**Instructions for the task:**
Keep to one stretch of the data below, the lines from the one with "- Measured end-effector" up to and including the one with "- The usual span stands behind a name", and return that stretch exactly.

Data excerpts
+===+
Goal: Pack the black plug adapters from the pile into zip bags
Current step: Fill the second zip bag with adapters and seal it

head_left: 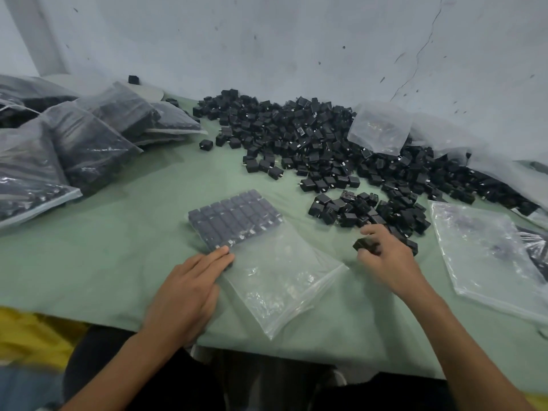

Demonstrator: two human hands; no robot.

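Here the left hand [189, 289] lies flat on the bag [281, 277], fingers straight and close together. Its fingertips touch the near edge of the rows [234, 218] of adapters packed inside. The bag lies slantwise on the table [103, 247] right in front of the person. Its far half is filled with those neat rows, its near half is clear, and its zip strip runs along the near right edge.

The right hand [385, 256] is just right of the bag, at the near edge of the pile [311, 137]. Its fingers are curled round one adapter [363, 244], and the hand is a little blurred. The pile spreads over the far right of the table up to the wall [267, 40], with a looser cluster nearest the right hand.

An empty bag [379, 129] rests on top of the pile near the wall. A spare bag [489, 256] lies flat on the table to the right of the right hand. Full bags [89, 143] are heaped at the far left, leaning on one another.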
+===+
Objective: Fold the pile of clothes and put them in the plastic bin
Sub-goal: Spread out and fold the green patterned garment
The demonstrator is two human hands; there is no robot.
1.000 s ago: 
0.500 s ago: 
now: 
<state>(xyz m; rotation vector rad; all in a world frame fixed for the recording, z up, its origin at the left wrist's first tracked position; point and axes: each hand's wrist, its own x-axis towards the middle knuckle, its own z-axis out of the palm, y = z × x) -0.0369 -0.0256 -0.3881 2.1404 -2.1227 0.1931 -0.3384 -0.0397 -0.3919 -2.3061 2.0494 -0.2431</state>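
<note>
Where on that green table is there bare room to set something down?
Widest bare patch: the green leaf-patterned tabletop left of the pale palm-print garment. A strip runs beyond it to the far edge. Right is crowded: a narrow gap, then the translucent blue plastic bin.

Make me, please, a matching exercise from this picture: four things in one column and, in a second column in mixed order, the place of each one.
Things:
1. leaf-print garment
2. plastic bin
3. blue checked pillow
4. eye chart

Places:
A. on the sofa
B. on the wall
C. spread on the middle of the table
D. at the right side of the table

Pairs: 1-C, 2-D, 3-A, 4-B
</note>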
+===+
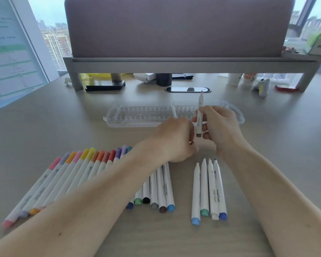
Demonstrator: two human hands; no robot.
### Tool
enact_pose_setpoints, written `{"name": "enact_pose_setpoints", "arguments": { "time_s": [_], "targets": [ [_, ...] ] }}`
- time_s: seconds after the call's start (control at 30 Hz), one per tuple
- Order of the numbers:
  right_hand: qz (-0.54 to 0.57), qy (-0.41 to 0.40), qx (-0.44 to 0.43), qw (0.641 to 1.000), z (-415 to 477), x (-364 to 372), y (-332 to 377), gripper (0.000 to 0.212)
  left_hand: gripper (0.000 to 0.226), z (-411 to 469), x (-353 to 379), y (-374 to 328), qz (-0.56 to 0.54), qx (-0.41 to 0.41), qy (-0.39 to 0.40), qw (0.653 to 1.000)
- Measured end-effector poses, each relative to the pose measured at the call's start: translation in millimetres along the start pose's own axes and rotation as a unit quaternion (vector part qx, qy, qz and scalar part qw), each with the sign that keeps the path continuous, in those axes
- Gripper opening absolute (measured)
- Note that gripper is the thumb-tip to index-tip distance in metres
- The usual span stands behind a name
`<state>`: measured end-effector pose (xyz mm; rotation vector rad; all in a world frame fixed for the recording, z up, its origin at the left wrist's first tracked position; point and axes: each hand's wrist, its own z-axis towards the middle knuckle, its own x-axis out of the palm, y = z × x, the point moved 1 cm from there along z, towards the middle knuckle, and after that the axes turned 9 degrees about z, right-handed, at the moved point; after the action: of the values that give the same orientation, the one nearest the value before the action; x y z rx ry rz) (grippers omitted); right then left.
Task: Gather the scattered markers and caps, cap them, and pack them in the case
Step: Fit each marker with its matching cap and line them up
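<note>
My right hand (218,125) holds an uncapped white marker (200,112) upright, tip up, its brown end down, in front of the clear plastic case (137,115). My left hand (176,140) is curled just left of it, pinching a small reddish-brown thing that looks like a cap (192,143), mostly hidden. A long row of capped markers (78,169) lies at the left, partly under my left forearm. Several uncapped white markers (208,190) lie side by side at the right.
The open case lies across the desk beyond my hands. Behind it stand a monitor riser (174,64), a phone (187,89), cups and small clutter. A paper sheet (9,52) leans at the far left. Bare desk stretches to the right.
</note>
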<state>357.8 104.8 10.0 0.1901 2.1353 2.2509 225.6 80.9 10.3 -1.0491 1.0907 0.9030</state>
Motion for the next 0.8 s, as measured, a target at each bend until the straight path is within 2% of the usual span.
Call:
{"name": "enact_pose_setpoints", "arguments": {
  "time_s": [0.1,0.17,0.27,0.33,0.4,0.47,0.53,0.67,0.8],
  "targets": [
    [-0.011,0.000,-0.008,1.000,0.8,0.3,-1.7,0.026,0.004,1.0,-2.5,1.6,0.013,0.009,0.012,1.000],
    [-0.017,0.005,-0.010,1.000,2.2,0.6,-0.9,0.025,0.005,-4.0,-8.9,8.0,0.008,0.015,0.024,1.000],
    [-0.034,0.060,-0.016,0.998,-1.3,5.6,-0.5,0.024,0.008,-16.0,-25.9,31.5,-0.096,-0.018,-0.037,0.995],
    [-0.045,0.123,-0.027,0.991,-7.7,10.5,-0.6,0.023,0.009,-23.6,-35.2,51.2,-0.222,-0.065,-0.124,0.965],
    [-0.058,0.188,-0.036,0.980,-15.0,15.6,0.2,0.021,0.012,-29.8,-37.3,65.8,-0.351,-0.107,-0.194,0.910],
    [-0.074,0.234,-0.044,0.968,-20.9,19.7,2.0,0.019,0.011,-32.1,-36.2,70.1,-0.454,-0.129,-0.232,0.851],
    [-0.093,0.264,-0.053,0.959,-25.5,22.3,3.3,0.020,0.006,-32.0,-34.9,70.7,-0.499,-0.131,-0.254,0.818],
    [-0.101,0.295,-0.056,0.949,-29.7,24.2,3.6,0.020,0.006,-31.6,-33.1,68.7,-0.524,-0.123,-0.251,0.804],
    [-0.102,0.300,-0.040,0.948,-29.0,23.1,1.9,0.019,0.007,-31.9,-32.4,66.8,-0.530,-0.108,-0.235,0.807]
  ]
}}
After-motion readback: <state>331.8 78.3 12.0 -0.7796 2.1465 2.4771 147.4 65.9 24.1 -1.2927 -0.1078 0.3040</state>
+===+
**Response for this exercise:**
- Measured end-effector poses, each relative to the pose measured at the call's start: translation in millimetres along the start pose's own axes and rotation as a unit quaternion (vector part qx, qy, qz and scalar part qw), each with the sign that keeps the path continuous, in those axes
- Gripper opening absolute (measured)
- Note that gripper is the thumb-tip to index-tip distance in metres
- The usual span stands behind a name

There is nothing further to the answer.